The Miami Herald
May 23, 1999

Colombians flee violence at home

Growing number of middle-class migrants living illegally in Miami

Herald Staff Writer

Amparo Caviedes thought the desperation in her voice would sway the
immigration judge. A deeply religious woman, she prayed he would grant her
asylum and not order her back to her native Colombia.

Her husband, a helicopter pilot and former high-ranking military officer, was killed
by guerrillas, she told the judge. The downed helicopter was found with the flag of
the rebel National Liberation Army attached to it. One of her sons committed
suicide shortly after his father's death. Her oldest son was almost kidnapped and
killed the day of his brother's funeral.

Despite Caviedes' pleas, the judge turned down her appeal. She doesn't know
what she will do now, but it is likely that she will remain in Miami and become
part of an underground economy that has sustained so many others like her.

Caviedes is one of what local Colombians describe as a growing number of
people, mostly well-off and middle class, leaving their country for South Florida,
fleeing the cities and countryside where armed rebel groups like the National
Liberation Army and the Fuerzas Armadas Revolucionarias Colombianas and
paramilitary outlaws carry out a terror campaign of murder, abduction and

According to the Free Country Foundation, a nonprofit group that aids victims and
monitors kidnapping rates, 2,216 people were abducted in Colombia in 1998, up
from 1,693 people in 1997, 1,528 people in 1996 and 1,068 victims in 1995.
Unofficial numbers are much higher.

``It's very sad,'' Caviedes said last week, not a trace of anger in her voice. ``We
can't live there. If we go back and get killed, will they know that I was telling the
truth? I won't go back.''

Every year, about 15,000 Colombians enter the United States legally. Others --
perhaps a majority -- sneak into the country or overstay their visas.

La Violencia

This is not the first time that Colombians are running away from the turmoil that
has engulfed their country over the past half century. Many of the new settlers in
Miami are children of an earlier wave who fled La Violencia in the late 1940s and
early 1950s, when an estimated 300,000 people died in a civil war.

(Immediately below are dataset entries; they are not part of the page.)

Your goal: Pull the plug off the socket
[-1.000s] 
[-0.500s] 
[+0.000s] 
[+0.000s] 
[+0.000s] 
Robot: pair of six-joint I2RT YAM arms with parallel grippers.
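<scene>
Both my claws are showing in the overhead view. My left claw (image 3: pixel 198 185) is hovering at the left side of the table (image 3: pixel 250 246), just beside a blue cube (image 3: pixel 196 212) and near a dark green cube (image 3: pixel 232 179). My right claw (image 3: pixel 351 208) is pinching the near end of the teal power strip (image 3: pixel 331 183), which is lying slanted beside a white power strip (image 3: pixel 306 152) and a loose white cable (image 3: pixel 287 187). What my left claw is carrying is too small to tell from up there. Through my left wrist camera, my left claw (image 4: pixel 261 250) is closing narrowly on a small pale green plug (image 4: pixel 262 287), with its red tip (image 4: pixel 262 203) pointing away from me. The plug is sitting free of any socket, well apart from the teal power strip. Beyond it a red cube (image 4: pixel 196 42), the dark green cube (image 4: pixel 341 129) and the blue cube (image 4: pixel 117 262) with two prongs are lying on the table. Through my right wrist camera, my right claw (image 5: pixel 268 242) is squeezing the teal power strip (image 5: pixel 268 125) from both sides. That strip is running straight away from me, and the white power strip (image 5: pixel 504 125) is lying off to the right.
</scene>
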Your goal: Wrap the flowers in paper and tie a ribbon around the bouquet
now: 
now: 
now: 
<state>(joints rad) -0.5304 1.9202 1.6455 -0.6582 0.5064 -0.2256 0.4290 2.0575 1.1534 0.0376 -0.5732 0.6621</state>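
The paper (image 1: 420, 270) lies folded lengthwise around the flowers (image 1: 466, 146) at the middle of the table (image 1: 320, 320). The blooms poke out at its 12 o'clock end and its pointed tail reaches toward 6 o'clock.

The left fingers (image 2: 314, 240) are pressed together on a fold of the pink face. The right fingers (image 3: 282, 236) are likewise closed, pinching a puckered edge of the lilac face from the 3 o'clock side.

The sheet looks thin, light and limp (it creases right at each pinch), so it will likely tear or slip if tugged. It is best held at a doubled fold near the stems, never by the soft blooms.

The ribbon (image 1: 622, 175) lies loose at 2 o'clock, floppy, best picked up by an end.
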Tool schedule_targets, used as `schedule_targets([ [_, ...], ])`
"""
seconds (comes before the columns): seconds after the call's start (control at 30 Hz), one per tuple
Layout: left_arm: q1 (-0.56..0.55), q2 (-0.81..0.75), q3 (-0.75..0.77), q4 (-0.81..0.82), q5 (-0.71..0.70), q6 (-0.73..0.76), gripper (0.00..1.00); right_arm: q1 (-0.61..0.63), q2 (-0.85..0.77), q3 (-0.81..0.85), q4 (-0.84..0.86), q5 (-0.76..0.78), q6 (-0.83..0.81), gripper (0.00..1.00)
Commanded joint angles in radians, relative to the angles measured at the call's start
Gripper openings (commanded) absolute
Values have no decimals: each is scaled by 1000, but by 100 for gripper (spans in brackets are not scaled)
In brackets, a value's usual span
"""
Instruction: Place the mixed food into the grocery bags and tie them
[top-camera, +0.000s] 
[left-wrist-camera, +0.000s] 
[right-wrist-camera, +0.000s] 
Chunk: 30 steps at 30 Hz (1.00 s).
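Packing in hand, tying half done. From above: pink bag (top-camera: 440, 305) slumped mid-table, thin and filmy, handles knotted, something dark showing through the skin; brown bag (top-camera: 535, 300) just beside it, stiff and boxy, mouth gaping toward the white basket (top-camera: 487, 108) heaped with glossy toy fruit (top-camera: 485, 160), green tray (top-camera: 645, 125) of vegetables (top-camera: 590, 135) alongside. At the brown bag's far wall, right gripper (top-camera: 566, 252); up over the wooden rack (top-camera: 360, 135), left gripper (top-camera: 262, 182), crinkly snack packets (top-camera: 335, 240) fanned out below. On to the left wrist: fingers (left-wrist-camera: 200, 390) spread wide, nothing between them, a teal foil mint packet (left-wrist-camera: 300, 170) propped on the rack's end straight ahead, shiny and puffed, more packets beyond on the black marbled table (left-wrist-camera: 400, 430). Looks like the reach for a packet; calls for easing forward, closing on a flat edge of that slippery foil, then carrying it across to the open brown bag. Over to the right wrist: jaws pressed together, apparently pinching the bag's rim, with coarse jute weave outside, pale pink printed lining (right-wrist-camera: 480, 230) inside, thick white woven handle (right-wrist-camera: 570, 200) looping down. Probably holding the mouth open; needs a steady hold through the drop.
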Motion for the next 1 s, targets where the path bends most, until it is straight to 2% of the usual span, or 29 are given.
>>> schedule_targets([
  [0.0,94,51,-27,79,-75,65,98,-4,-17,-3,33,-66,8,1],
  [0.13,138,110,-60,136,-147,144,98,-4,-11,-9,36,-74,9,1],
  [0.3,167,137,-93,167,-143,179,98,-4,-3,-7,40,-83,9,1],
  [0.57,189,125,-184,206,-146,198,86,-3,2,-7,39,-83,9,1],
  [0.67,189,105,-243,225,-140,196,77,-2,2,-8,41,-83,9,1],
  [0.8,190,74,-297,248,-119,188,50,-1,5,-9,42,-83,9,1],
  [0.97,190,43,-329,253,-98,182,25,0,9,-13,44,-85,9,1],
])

Caviedes entered the United States in 1990 as a tourist and asked for political
asylum for her family two years later -- a designation the Immigration and
Naturalization Service was historically most likely to grant to people fleeing
communist regimes. Others, like the Colombians, have an uphill battle.

In 1996, for example, 250 requests were filed by Colombians and 92 were
granted. In the past six years, 340 Colombians have been given political asylum.

``The individual applying for asylum has to demonstrate that he or she has a well
-founded fear based on race, religion, nationality, political opinion or membership
in a social group,'' said INS spokesman Dan Kane in Washington. ``Presenting a
generalized fear claim is not demonstrating a well-founded fear of persecution.''

That rules out people like the man who would give his name only as Echeverry.
He still has family back in Colombia, he says. He had to leave his auto-parts
business in Cali to a narcotrafficker who had agreed to buy it. After the ownership
transfer was done, the buyer refused to pay. Echeverry had to flee to Miami with
his family, he says.

`Seeing black and whites'

``His case is pretty typical,'' says Juan Carlos Zapata, an activist. ``Immigration
officials in this country are not seeing the shades of gray. They're just seeing the
black and whites.''

The organization called CASA, the Colombian American Service Association, is
pressing to change that. Founded by Zapata, who mobilized a group of friends
into action, the organization is trying to make the 250,000-strong Colombia
community in South Florida into a political force.

On a recent Monday, CASA and U.S. Rep. Lincoln Diaz-Balart brought INS
employees and other immigration experts together for a forum on asylum. They
were expecting 200 people. Six hundred showed up.

``You mention immigration to a Colombian and they're there,'' said Patrick Vilar,
an attorney on the board of CASA. ``That was in the morning on a workday.
Imagine how many would show up if this was held after work or on a weekend.
This is an important issue in our community.''

Diaz-Balart, who represents Southwest Miami-Dade, has taken the Colombians'
cause to Washington. On several occasions, he has asked INS Commissioner
Doris Meissner to review INS policies governing asylum and refugee admissions.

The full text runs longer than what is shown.